Now, with more than 3,200 miles completed, Bentley engineers have learned a great deal about the car. “Car Zero has fundamentally been extremely strong and reliable, with only minor teething issues that testing is designed to uncover,” says Mike Sayer, Bentley’s head of product communications. “The finishing on some parts has been improved to prevent corrosion, we’ve adjusted the throttle linkage and made the brakes more effective. The chassis and engine of the car have been outstanding – Car Zero feels like a brand-new version of its older cousin with a tighter chassis and a fresher engine.”

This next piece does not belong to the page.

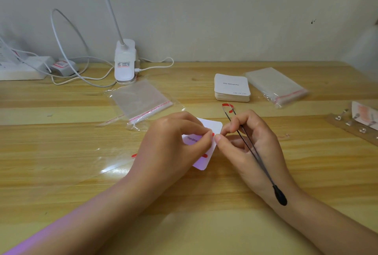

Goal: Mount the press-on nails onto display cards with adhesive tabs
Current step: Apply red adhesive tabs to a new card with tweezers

All in all, a world-first achievement of its type – Bentley’s legendary spirit personified. Unreservedly.
Traditional to digital transformation
Car audio is arguably the perfect classic car project to harmonise traditional with digital – the best of both worlds, cake and eat it fashion. With their finely tuned (sorry) know-how, specialists can transform existing audio equipment with Bluetooth, hands-free, music streaming, and DAB and FM radio. For appearance’s sake, original buttons are retained, digital displays sit in the original slider space, and all are mounted in the existing radio chassis. Internal or external amplifiers hidden behind original grilles or acoustic carpet complete the job.
Why stop there if budget allows? A full infotainment and satnav system? Listen carefully, 007: Derby-based Classic Car Radio has installed a Bond-style articulating panel into an Aston Martin DB5 to reveal a ‘sonar’ screensaver. Still not satisfied? Add Apple CarPlay and Android Auto, parking cameras, HDMI and dash cameras. Assuming that’s not taking things too far.
The experts’ considered view is to make installations as sympathetic and as reversible as possible, for the next generation to do things their way.